Am besten schreibt jeder auf einen Zettel, was ihm wichtig ist, bevor die Themen in größerer Runde besprochen werden. Dabei muss die Regel gelten, dass über die Bedürfnisse anderer nicht geurteilt wird. Bedürfnisse sind Bedürfnisse, sie brauchen weder Diskurs noch Diskussion. Und sie sind niemals lächerlich.

Der eine kann eben das Schmatzen des Nachbarn nicht ertragen und der andere zuckt zusammen, wenn jemand laut ins Telefon spricht. 50 bis 100 Zentimeter beträgt die übliche Zone für körperlichen Wohlfühlabstand, aber mancher braucht mehr.

Small Talk im Großraum findet der eine toll und der andere belastend. Wer konzentriert arbeiten möchte, mag Störungen oft gar nicht. Da half früher die gute alte Bürotür und das Schild "Bitte nicht stören". Heute tut es vielleicht eine rote Fahne auf dem Schreibtisch, die symbolisiert: "Ich will in Ruhe arbeiten." Wichtig ist, dass Kollegen die Zeichen deuten können.

Wenn das Parfüm der Chefin nervt

Eine meiner Kundinnen litt entsetzlich unter einem Parfüm der Chefin, weil es sie an eine traumatische Situation erinnerte. Das alles gehört aufgeschrieben. Danach gilt es, kreative Ideen zu entwickeln, die alle Bedürfnisse berücksichtigen.

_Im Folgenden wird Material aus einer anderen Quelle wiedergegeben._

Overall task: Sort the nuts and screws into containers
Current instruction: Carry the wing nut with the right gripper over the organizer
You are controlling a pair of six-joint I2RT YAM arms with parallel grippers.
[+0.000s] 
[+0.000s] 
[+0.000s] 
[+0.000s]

Auch das funktioniert im Brainwriting oft besser als im offenen Austausch: Jeder schreibt Lösungen auf und danach erst werden sie diskutiert. Vielleicht lassen sich Einzelbüros einrichten, in die man sich zurückziehen kann? Ist ein Arbeitsplatztausch denkbar? Helfen Sitzsäcke oder Stehtische?

Fitnessfreunde bringen ihre eigene Yogamatte mit zum Training. Warum nicht auch eine mobile Stellwand ins Büro schleppen? Einer muss ja den Anfang machen, dann ziehen andere nach.

Menschen gewöhnen sich schnell an beengte Verhältnisse und andere schlechte Arbeitsbedingungen. Irgendwann nehmen sie nicht mehr wahr, wo sie da eigentlich arbeiten. Das ist ein bekannter Effekt namens "erlernte Hilflosigkeit". Obwohl man sich befreien könnte, verweilt man in der "Käfighaltung".

Doch da Sie gerade erst umgezogen sind, Claudia, haben Sie es noch in der Hand, einem Gewöhnungseffekt entgegenzuwirken. Packen Sie es an.